• [Problem to work on] An exact copy of the data is required. No picture may appear in it.

• [Data block]
:::::

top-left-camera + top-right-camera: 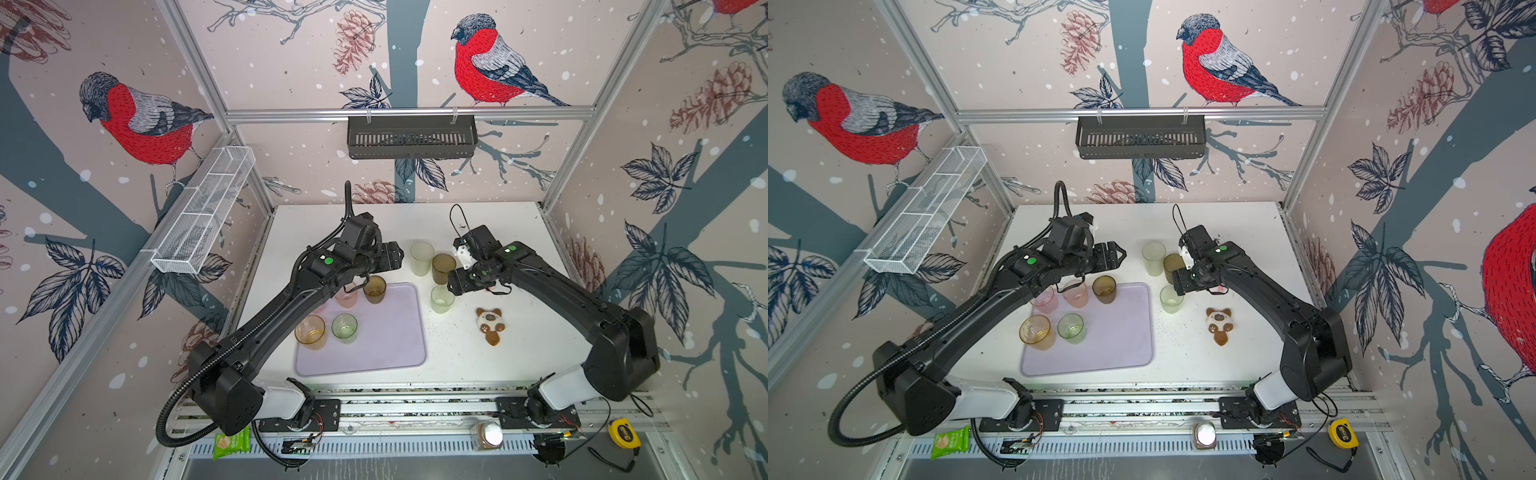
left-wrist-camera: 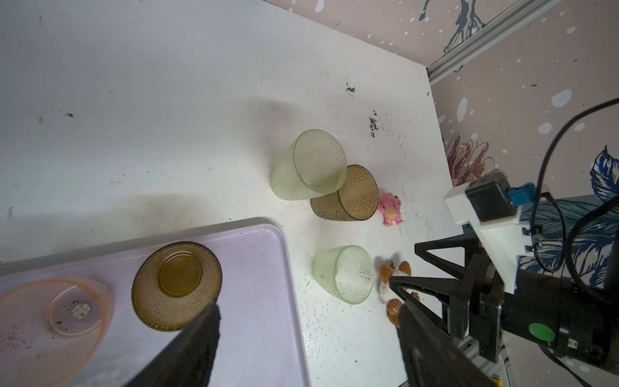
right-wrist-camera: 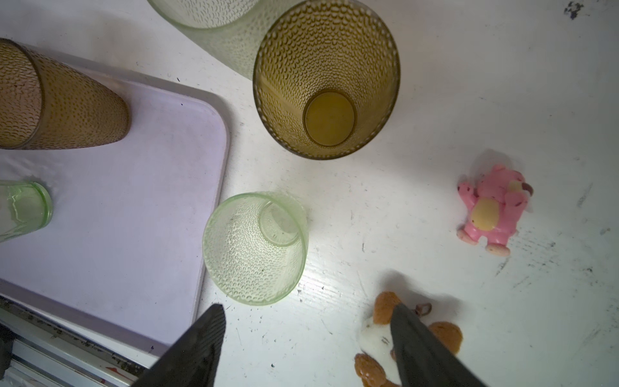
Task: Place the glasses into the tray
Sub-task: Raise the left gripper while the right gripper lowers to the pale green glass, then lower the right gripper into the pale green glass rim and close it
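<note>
The lavender tray (image 1: 386,345) lies left of the table's middle. It holds two pink glasses (image 1: 1044,299) (image 1: 1075,293), a brown one (image 1: 375,289), an amber one (image 1: 310,331) and a green one (image 1: 344,327). On the bare table to its right stand a taller pale glass (image 1: 422,258), a brown glass (image 1: 443,268) and a light green glass (image 1: 442,298). My left gripper (image 2: 308,315) hangs open and empty over the tray's far right corner, beside the brown glass (image 2: 177,286). My right gripper (image 3: 306,315) is open and empty above the table, between the light green glass (image 3: 254,248) and a bear toy (image 3: 375,331).
A bear toy (image 1: 490,324) and a small pink figure (image 3: 492,211) lie right of the loose glasses. A black basket (image 1: 411,137) hangs on the back wall, a white wire basket (image 1: 203,212) on the left. A jar (image 1: 487,434), tape measure (image 1: 623,433) and green packet (image 1: 232,444) sit at the front rail.
</note>
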You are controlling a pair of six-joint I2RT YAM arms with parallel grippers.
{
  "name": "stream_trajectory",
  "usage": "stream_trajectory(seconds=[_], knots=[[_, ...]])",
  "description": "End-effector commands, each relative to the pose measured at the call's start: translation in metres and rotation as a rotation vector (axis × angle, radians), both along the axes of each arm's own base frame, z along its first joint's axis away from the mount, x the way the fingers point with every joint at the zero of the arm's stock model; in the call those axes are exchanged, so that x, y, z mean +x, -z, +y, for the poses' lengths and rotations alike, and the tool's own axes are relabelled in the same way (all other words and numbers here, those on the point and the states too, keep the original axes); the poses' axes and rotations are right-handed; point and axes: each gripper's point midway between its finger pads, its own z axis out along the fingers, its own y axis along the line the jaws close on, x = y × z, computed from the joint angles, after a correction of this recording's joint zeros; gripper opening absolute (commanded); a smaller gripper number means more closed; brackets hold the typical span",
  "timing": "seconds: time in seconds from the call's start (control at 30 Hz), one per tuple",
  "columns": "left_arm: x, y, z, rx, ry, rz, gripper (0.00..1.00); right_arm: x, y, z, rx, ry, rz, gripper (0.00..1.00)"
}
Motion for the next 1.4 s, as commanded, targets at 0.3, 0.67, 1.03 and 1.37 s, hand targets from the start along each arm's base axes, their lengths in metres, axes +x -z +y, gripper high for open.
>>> stream_trajectory(seconds=[0.3, 0.67, 1.03, 1.37], knots=[[0.004, -0.005, -0.002, -0.024, -0.018, -0.023, 0.83, 0.002, 0.023, 0.007, 0.001, -0.033, 0.031, 0.66], [0.004, -0.006, 0.000, -0.019, -0.024, -0.028, 0.83, 0.003, 0.043, 0.011, -0.005, -0.042, 0.062, 0.49], [0.002, -0.009, 0.004, -0.017, -0.036, -0.035, 0.83, 0.002, 0.054, 0.013, -0.013, -0.047, 0.069, 0.35], [0.000, -0.009, 0.006, -0.020, -0.046, -0.035, 0.83, 0.002, 0.060, 0.012, -0.018, -0.049, 0.075, 0.26]])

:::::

• [Result for this exercise]
top-left-camera + top-right-camera: 
left-wrist-camera: 
right-wrist-camera: 
Task: Place the glasses into the tray
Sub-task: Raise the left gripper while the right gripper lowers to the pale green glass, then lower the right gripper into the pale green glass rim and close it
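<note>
The lavender tray (image 1: 386,345) lies left of the table's middle. It holds two pink glasses (image 1: 1044,299) (image 1: 1075,293), a brown one (image 1: 375,289), an amber one (image 1: 310,331) and a green one (image 1: 344,327). On the bare table to its right stand a taller pale glass (image 1: 422,258), a brown glass (image 1: 443,268) and a light green glass (image 1: 442,298). My left gripper (image 2: 308,315) hangs open and empty over the tray's far right corner, beside the brown glass (image 2: 177,286). My right gripper (image 3: 306,315) is open and empty above the table, between the light green glass (image 3: 254,248) and a bear toy (image 3: 375,331).
A bear toy (image 1: 490,324) and a small pink figure (image 3: 492,211) lie right of the loose glasses. A black basket (image 1: 411,137) hangs on the back wall, a white wire basket (image 1: 203,212) on the left. A jar (image 1: 487,434), tape measure (image 1: 623,433) and green packet (image 1: 232,444) sit at the front rail.
</note>
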You are controlling a pair of six-joint I2RT YAM arms with parallel grippers.
{
  "name": "stream_trajectory",
  "usage": "stream_trajectory(seconds=[_], knots=[[_, ...]])",
  "description": "End-effector commands, each relative to the pose measured at the call's start: translation in metres and rotation as a rotation vector (axis × angle, radians), both along the axes of each arm's own base frame, z along its first joint's axis away from the mount, x the way the fingers point with every joint at the zero of the arm's stock model; in the call those axes are exchanged, so that x, y, z mean +x, -z, +y, for the poses' lengths and rotations alike, and the tool's own axes are relabelled in the same way (all other words and numbers here, those on the point and the states too, keep the original axes); the poses' axes and rotations are right-handed; point and axes: each gripper's point midway between its finger pads, its own z axis out along the fingers, its own y axis along the line the jaws close on, x = y × z, computed from the joint angles, after a correction of this recording's joint zeros; gripper opening absolute (commanded); a smaller gripper number means more closed; brackets hold the typical span",
  "timing": "seconds: time in seconds from the call's start (control at 30 Hz), one per tuple",
  "columns": "left_arm: x, y, z, rx, ry, rz, gripper (0.00..1.00); right_arm: x, y, z, rx, ry, rz, gripper (0.00..1.00)"
}
Motion for the next 1.4 s, as commanded, targets at 0.3, 0.67, 1.03 and 1.37 s, hand targets from the start along each arm's base axes, their lengths in metres, axes +x -z +y, gripper high for open.
>>> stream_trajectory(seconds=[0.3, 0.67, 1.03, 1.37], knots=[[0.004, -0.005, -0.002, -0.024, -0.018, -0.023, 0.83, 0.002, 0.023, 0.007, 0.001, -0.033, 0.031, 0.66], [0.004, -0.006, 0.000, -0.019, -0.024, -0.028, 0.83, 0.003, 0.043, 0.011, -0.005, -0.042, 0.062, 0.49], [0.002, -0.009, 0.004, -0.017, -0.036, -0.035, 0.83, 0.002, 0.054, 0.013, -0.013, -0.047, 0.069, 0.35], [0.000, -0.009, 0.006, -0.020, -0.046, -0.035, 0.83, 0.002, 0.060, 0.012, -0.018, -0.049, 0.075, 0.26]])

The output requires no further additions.